Retomaron el camino por los túneles. La linterna solo conseguía iluminar unos metros por delante de ellos.
Al menos, es suficiente para ver por dónde piso
. Recorrían un pasillo bastante estrecho, del que salían pequeños corredores en dirección a la oscuridad más absoluta. Cuando Luz vio una tosca escalera de madera apoyada en una de las paredes y miró hacia arriba, entendió que aquellos muros al lado de los que pasaban albergaban antiguos depósitos de vino. En su viaje con Martín habían entrado en una bodega similar, aunque mucho más pequeña que aquella. El dueño se había subido a una escalera parecida, se había asomado dentro de uno de ellos y, con una pipeta de cristal, había cogido vino que después repartió entre los turistas que, como ellos, hacían la visita. El vinatero les contó que la mayoría de aquellas bodegas eran propiedad de los dueños de la casa que tenían justo encima y que por esa razón solían ser muy pequeñas, pero que había algunas mucho más grandes, formadas por varias cuevas comunicadas entre sí. Y, por el terreno que habían recorrido bajo tierra, aquella debía de ser una de ellas.
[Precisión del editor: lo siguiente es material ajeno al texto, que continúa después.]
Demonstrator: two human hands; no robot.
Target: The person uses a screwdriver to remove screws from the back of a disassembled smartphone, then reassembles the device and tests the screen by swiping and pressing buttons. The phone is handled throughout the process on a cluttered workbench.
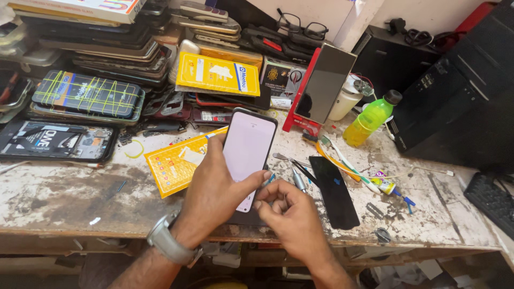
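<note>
Seen from above: a cluttered, paint-scarred workbench [64, 198] with two bare hands at its near edge. Held upright in the left hand [211, 195], wristwatch [168, 243] on that wrist, a smartphone [249, 155] with a pale, blank screen; thumb hooked over the right edge, fingers wrapped behind, closed firmly around the body. Pressed against the phone's lower right corner, the right hand [292, 217], fingertips bunched together in a pinch; whether a protective film tab or the screen edge sits between them, impossible to tell at this size.

Just right of the hands, flat on the bench: a black glass panel [334, 192], tweezers and small metal tools [294, 168]. Partly under the left hand, a yellow screen-protector packet [171, 166]. Farther back, stacks of phones [85, 96], another yellow packet [217, 72], a green bottle [372, 115], a dark phone leaning on a red stand [324, 83].

Best done, judging by the pose, with a steady phone and a slow, low-angle pull at the corner, nails only, keeping fingertip grease off the glass. Worth bracing both wrists on the bench edge and keeping the screen clear of the grit below.
</note>
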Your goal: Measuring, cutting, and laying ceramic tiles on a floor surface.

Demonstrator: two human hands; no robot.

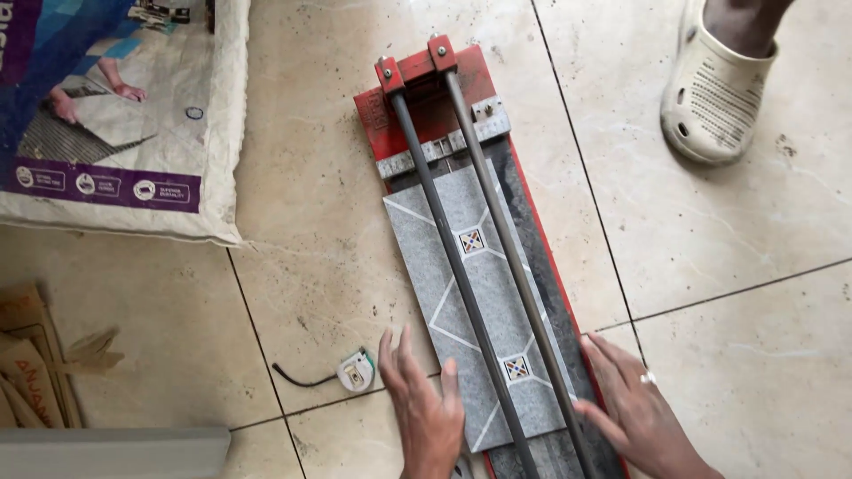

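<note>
A room under tiling work is being shown: a red manual tile cutter (pixel 479 257) is lying on the beige tiled floor (pixel 737 231), a patterned grey tile (pixel 470 302) is being held in it, and a printed sack (pixel 115 115) and measuring tape (pixel 357 371) are lying nearby.

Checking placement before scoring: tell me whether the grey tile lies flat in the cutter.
Flat: the grey tile lies on the red cutter's bed, under both rails, its far edge near the stop.

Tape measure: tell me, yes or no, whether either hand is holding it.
No: the tape measure lies on the floor beside the left hand, and the right hand rests on the tile cutter.
</note>
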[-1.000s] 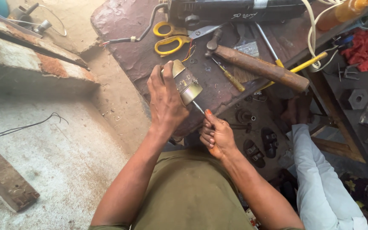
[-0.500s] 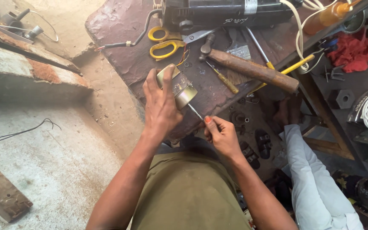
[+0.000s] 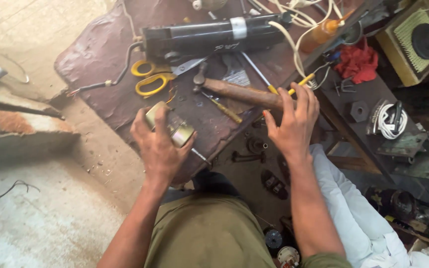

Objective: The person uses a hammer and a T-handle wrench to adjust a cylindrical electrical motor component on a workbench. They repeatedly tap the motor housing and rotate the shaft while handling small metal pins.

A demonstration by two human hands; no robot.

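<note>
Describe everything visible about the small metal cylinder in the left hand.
The metal cylinder is a short, brass-coloured can-like part with a paler, shiny end cap facing right. A thin metal shaft sticks out below it toward the bench edge. The left hand wraps it from behind, holding it tilted above the dark worn bench top.

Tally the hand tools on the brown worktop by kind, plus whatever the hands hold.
Scissors, yellow-handled: 1
Hammer, wooden-handled: 1
Screwdrivers, yellow-handled: 2
Small brass-coloured cylinder, gripped in the left hand: 1
Right hand rests on the hammer handle.
Total: 5
</note>
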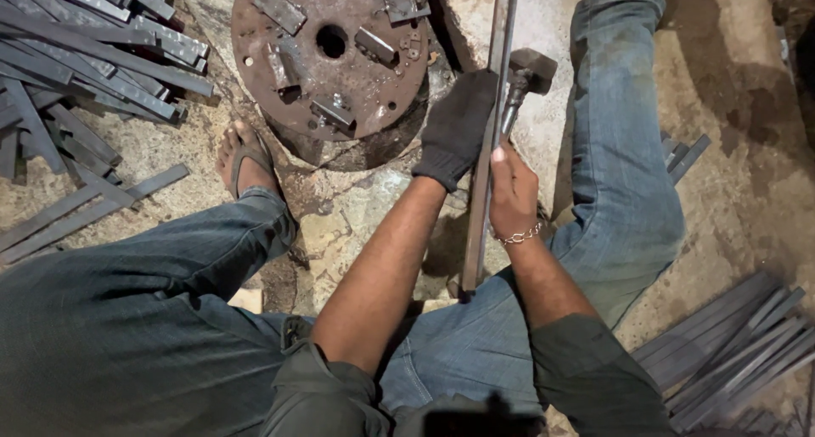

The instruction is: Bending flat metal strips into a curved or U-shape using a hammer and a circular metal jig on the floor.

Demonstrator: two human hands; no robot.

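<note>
Taking the rusty round steel plate [331,59] as landmark; entries run from largest thing to smallest.

Stone slab [543,106]: pale, just to the right of the plate. It carries the work.

Flat steel bar [486,161]: long and narrow, lying on the slab right of the plate. Its long axis runs from the top of the view down toward the person's lap, leaning slightly leftward at the near end. The near end stops between the knees, below and right of the plate.

Left hand [458,127]: in a dark knit glove, pressed against the bar's left edge at about the height of the plate's lower rim, just right of that rim. Fingers lie over or along the bar; whether they wrap under it I cannot tell, so I log it as steadying contact, not a confirmed grip.

Right hand [514,191]: bare, chain bracelet at the wrist, fist closed around the handle of a hammer. It sits just right of the bar, lower than the gloved hand and farther from the plate.

Hammer [525,76]: the handle rises from the fist; the head is directly beside the bar's right edge, level with the gloved fingertips.

Key relation: the bar passes between the two hands, with the gloved hand on the plate side and the hammer hand on the far side. The gloved hand is on the bar; the hammer head looks just apart from it.

Strip stacks [76,55]: cut steel strips piled left of the plate.
</note>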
Según se alejaban de la entrada, el nauseabundo olor que la había mareado al principio se suavizó.
Luz calculó la dirección hacia la que se caminaban. Caminaban en línea recta, ni descendían ni ascendían. No podían haberse dirigido hacia el exterior de la villa porque ya tenían que haberse topado con los cimientos de la muralla. Se estaban adentrando hacia el interior del pueblo. Pero, ¿hacia dónde?
—¿Adónde vamos? —se atrevió a preguntar cuando pasaron ante el cuarto corredor lateral.
—No te importa.
Luz se volvió hacia él sin calcular la posible respuesta.
—¿¡Qué no me importa!?
En el instante en el que se enfrentó a él, este apagó la linterna y la arrojó contra la pared más cercana. Le tapó la boca con una mano y la aprisionó con el cuerpo.
El impacto la dejó sin aliento y le provocó una nueva oleada de dolor procedente del brazo. Se mordió el labio inferior para acallar un gemido.
—Ahora vas a ser buena chica y te vas a estar calladita —bisbiseó junto a su oído.
Estaba tan cerca que Luz casi podía escuchar el fluir de su corriente sanguínea. La apretaba con tal fuerza que cualquiera que les hubiera visto creería que eran una pareja dejándose llevar por una pasión desenfrenada. Aquel solo pensamiento le provocó nuevas náuseas que intentó controlar.
Quiso mover su hombro izquierdo y zafarse del repulsivo contacto, pero no lo consiguió. Sino que logró el efecto contrario; aquel criminal se apretó todavía más contra ella.